In other types of hierarchies the holons cannot be so easily defined by
their 'function' or 'task'. We cannot define the 'function' of a family,
clan or tribe. Nevertheless, as in the previous example, the members
of each of these holons function together, cohere, interact, much more
with each other than with members of other holons. And if business is
to be transacted between two clans or tribes, it is again done via the
chieftains or elders.* These ties of cohesion and boundaries of separation
are both the result of shared traditions, such as the laws of kinship
and the resulting codes of behaviour. In their ensemble they form a
pattern of
rule-governed behaviour
. It is this pattern which lends the
group stability and cohesion, and which defines it as a social holon,
with an individuality of its own.

 

* Once these ties of cohesion begin to weaken and the boundaries
of separation become blurred, the tribal hierarchy is decaying. The
Indian frontier provinces provide a sad illustration of the
consequences of a rash policy of 'de-tribalisation' without offering
a substitute structure of values. Mutatis mutandis, the emotional
instability of Western society and particularly of its youth,
is obviously a consequence of the breakdown of the traditional
hierarchic structures without as yet any alternative in sight. But
the discussion of social pathology must be postponed to Part Three
of this book.

 

We must distinguish, however, between the rules which govern
individual behaviour and those which guide the activities of the
group as a whole.

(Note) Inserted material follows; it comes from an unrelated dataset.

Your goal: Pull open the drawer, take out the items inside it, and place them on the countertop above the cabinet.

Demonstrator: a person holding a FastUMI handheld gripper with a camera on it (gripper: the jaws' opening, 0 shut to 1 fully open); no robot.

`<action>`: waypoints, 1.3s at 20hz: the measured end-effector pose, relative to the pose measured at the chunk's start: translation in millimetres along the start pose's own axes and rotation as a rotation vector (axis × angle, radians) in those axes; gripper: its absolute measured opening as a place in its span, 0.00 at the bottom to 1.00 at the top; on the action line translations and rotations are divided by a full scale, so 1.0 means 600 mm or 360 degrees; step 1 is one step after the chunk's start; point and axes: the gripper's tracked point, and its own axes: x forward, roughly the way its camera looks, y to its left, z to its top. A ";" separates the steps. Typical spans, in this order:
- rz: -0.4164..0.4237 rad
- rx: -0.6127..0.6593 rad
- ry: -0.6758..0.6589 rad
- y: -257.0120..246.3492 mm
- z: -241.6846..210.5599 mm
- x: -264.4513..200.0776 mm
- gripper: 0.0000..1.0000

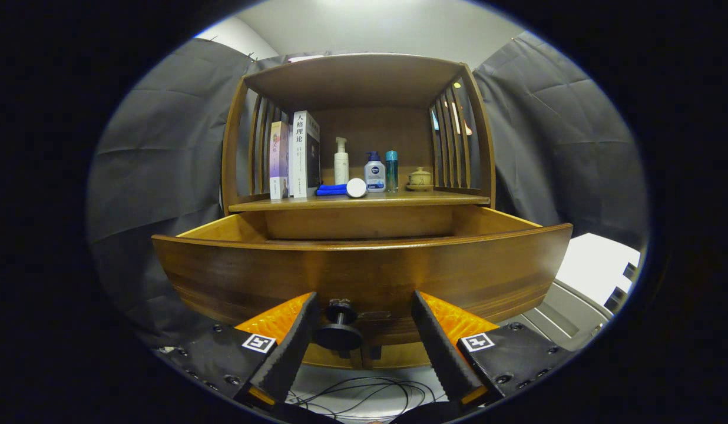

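The wooden drawer (364,277) stands pulled out from the cabinet, its curved front panel just ahead of my fingers. Its dark round knob (339,330) sits between my two fingers, closer to the left one, with a gap on each side. My gripper (364,309) is open and presses on nothing. The drawer's front panel hides what lies inside; I see only the inner side walls and back wall. Above the drawer, the countertop (423,201) carries several items.
On the countertop stand two books (296,156), a white pump bottle (341,162), a blue-capped bottle (374,172), a teal bottle (391,171), a small lidded pot (419,177), and a blue tube with white cap (343,188) lying down. Cables (364,394) lie below.
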 end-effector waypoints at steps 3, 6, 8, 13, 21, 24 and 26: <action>-0.0003 -0.0015 -0.0033 0.001 0.004 0.003 0.99; -0.0001 -0.0005 -0.0034 0.001 0.004 0.005 0.99; 0.0004 -0.0006 -0.0035 -0.001 0.006 0.006 0.99; 0.0003 -0.0008 -0.0025 0.001 0.012 0.028 0.99; -0.0016 -0.0001 -0.0048 0.010 0.044 0.107 0.99; -0.0029 0.0007 -0.0053 0.013 0.052 0.135 0.99; -0.0033 0.0010 -0.0051 0.012 0.056 0.160 0.99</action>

The individual may even be unaware of the fact
that his behaviour is rule-governed, and no more able to name the
rules which guide his conduct than he is able to name those which
guide his speech. The activities of the social holon, on the other
hand, depend not only on the complex interactions between its parts,
but also on its interaction as a whole with other holons on its own,
higher level of the hierarchy; and these cannot be inferred from the
lower level any more than the function of the nervous system can be
inferred from the level of individual nerve cells, or the rules of
syntax can be inferred from the rules of phonology. We can 'dissect'
a complex whole into its composite holons of the second and third order,
and so on, but we cannot 'reduce' it to a sum of its parts, nor predict
its properties from those of its parts. The hierarchy concept of 'levels
of organisation' in itself implies a rejection of the reductionist view
that all phenomena of life (consciousness included) can be reduced to
and explained by physico-chemical laws.

 

 

Thus a stable social holon has an individuality or 'profile' -- whether
it is a Papuan tribe or a Treasury department. Every closely knit social
body sharing a common territory and/or a code of explicit and implicit
laws, customs and beliefs tends to preserve and assert its pattern -- or
else it could not qualify as a stable holon. In a primitive society the
tribe might be the highest unit of the shallow hierarchy, a more or less
self-contained whole. But in a complex society, with its many-levelled
hierarchies, it is equally essential that each holon -- whether an
administrative department, a local government or the fire brigade --
should operate as an autonomous, self-contained unit; without division
of labour and delegation of powers, according to the hierarchic schema,
no society can function effectively.